Exercise goal. Write out, word for word, the first line of the data below and every line after it through the one containing "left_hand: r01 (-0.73".

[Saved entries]

# # # # #

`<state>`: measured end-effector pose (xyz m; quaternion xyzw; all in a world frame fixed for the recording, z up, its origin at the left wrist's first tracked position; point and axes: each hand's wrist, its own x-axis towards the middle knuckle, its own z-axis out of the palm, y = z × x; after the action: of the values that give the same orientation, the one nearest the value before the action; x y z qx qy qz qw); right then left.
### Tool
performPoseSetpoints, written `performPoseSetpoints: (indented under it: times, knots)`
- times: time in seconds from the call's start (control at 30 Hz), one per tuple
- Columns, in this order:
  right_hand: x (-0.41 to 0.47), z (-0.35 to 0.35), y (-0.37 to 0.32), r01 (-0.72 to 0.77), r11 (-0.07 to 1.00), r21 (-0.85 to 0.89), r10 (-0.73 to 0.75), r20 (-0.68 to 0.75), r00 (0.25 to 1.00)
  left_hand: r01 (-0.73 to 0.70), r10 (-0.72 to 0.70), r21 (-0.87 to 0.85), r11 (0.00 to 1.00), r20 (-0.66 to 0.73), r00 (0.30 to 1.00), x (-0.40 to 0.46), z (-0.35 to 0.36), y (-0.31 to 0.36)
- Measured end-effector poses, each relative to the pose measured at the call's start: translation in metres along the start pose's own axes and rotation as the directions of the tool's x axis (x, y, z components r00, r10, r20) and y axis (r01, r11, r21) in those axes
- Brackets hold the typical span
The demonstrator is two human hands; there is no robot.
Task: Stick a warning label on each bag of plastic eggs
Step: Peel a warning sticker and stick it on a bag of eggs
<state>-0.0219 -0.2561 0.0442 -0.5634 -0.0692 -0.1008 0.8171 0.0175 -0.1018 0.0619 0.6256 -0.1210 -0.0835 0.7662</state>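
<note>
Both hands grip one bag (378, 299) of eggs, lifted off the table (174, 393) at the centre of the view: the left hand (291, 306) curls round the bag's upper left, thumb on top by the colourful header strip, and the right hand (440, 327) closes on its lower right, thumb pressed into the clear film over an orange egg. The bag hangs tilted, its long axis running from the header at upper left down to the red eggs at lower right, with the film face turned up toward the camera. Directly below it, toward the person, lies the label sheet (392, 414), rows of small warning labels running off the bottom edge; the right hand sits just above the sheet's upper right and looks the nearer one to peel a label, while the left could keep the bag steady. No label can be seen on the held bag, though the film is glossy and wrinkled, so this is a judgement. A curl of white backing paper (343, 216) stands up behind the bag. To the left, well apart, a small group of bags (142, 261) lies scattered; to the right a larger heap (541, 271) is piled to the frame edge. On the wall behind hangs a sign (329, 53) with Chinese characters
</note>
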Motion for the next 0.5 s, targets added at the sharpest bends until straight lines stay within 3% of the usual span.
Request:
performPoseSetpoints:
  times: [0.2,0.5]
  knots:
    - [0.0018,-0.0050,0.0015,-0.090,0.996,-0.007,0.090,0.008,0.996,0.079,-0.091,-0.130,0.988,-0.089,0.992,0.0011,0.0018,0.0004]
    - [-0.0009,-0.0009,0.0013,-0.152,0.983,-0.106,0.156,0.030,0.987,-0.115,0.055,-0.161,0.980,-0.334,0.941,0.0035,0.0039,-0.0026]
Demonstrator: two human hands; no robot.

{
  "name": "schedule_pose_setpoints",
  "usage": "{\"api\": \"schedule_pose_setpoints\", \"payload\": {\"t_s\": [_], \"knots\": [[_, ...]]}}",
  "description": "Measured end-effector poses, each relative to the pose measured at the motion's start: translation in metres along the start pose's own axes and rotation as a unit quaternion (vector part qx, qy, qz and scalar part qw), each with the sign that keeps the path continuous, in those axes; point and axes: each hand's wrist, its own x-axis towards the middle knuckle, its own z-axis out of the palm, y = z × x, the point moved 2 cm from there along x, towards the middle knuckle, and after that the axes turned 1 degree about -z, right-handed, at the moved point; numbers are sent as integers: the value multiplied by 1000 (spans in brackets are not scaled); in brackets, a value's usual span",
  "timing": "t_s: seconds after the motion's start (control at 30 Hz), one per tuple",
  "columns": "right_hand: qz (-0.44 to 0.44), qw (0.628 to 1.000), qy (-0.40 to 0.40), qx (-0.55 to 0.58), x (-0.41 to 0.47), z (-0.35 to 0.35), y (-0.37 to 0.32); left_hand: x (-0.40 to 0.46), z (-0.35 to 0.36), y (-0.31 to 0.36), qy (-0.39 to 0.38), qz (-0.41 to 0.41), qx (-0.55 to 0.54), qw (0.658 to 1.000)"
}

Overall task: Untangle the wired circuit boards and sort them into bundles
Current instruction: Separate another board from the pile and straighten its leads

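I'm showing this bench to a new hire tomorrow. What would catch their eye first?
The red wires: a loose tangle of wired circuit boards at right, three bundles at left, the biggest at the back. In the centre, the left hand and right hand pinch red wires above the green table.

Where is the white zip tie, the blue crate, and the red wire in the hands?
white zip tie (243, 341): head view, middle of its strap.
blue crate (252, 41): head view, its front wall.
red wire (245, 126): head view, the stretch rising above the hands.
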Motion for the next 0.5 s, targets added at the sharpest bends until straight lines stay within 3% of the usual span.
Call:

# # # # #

Task result.
`<state>`: measured end-effector pose (xyz m; quaternion xyzw; all in a world frame fixed for the recording, z up, its origin at the left wrist's first tracked position; point and axes: each hand's wrist, its own x-axis towards the middle knuckle, its own z-axis out of the palm, y = z × x; after the action: of the values that give the same orientation, the one nearest the value before the action; x y z qx qy qz qw); right then left.
### Tool
performPoseSetpoints, written `performPoseSetpoints: (indented under it: times, knots)`
- times: time in seconds from the call's start (control at 30 Hz), one per tuple
- Columns, in this order:
  right_hand: x (-0.41 to 0.47), z (-0.35 to 0.35), y (-0.37 to 0.32), r01 (-0.72 to 0.77), r11 (-0.07 to 1.00), r21 (-0.85 to 0.89), r10 (-0.73 to 0.75), r20 (-0.68 to 0.75), r00 (0.25 to 1.00)
  left_hand: r01 (-0.73 to 0.70), r10 (-0.72 to 0.70), r21 (-0.87 to 0.85), r11 (0.00 to 1.00), r20 (-0.66 to 0.73), r00 (0.30 to 1.00), x (-0.40 to 0.46), z (-0.35 to 0.36), y (-0.31 to 0.36)

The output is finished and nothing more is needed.